Similar to D155311, this adds lowering for more vector cases for FPExt

Diff Detail

Event Timeline

dmgreen created this revision.Jul 18 2023, 7:54 AM
Herald added a project: Restricted Project. · View Herald TranscriptJul 18 2023, 7:54 AM
dmgreen requested review of this revision.Jul 18 2023, 7:54 AM
Herald added a project: Restricted Project. · View Herald TranscriptJul 18 2023, 7:54 AM
Herald added a subscriber: wdng. · View Herald Transcript
arsenm accepted this revision.Jul 18 2023, 8:21 AM

If you also test bfloat you'll find it miscompiles

This revision is now accepted and ready to land.Jul 18 2023, 8:21 AM
tschuett added inline comments.
llvm/test/CodeGen/AArch64/fpext.ll
204 ↗(On Diff #541535)

What is the trick behind the difference?

arsenm added inline comments.Jul 18 2023, 11:28 AM
llvm/test/CodeGen/AArch64/fpext.ll
204 ↗(On Diff #541535)

the dag widened the vector and gisel scalarized it

tschuett added inline comments.Jul 18 2023, 11:31 AM
llvm/test/CodeGen/AArch64/fpext.ll
204 ↗(On Diff #541535)

I missed the *3*.

tschuett added inline comments.Jul 18 2023, 11:37 AM
llvm/lib/Target/AArch64/GISel/AArch64LegalizerInfo.cpp
545

.clampMinNumElements(0, s32, 2)
.clampMaxNumElements(0, s32, 4)
.clampMinNumElements(0, s64, 1)
.clampMaxNumElements(0, s64, 2)

?

and
.widenScalarOrEltToNextPow2(0, /*Min */)
. moreElementsToNextPow2(0 , /*Min*/);

If you also test bfloat you'll find it miscompiles

Yeah. My understanding is that either the s16 type needs to distinguish between different float representations, or the G_FPEXT operation would need to, either with a different G_ opcode or some sort of flag.
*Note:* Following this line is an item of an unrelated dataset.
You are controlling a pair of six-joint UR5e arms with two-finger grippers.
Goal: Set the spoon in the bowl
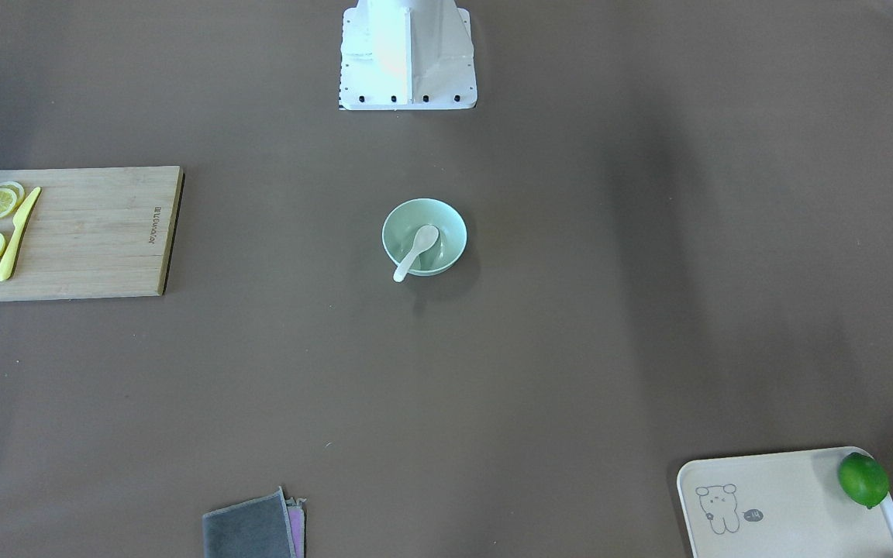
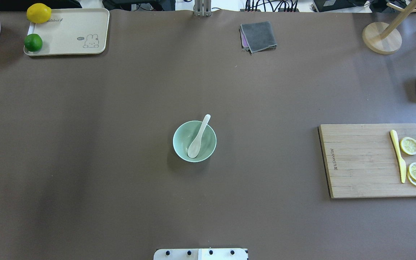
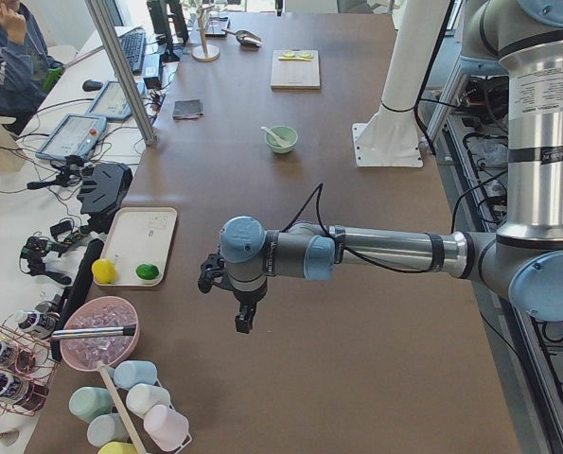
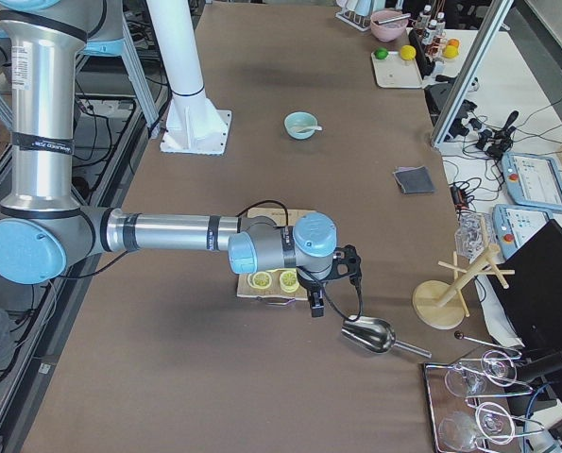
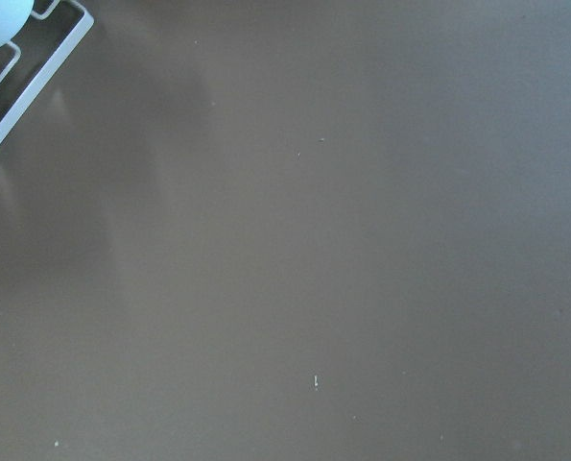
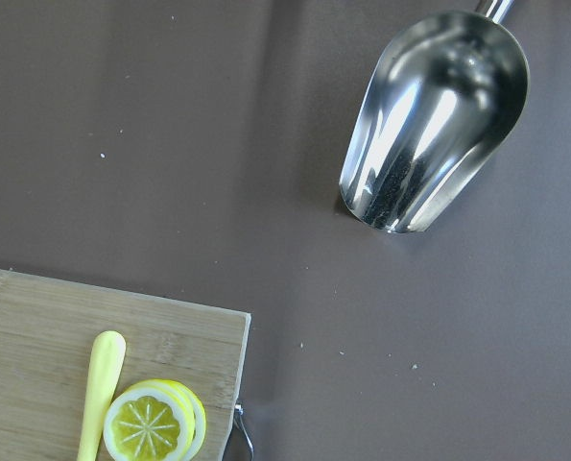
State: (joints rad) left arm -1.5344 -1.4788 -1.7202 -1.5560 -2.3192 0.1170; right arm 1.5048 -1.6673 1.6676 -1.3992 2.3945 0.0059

llvm/lib/Target/AArch64/GISel/AArch64LegalizerInfo.cpp
545

The result type of an fpext needs to be a v4s32 or v2s64, to match a fcvtl. There are no v2f16->v2f32 instructions (unless you count the lower 2 lanes of a v4f16->v4f32 fcvtl, and it would seem better to legalize in the legalize step so we only have to deal with legal operation later, and reuse all the tablegen patterns).

llvm/test/CodeGen/AArch64/fpext.ll
204 ↗(On Diff #541535)

Yeah the 3 is awkward. This comes from the expansion, adding undef lanes that are not yet cleaned up properly. It should be possible to improve it, and we can get back to the same codegen as SDAG

This revision was landed with ongoing or failed builds.Jul 23 2023, 8:58 AM
This revision was automatically updated to reflect the committed changes.
dmgreen updated this revision to Diff 545440.Jul 30 2023, 7:26 AM

Update and rebase.

^ Oops. That was somehow attached to the wrong patch.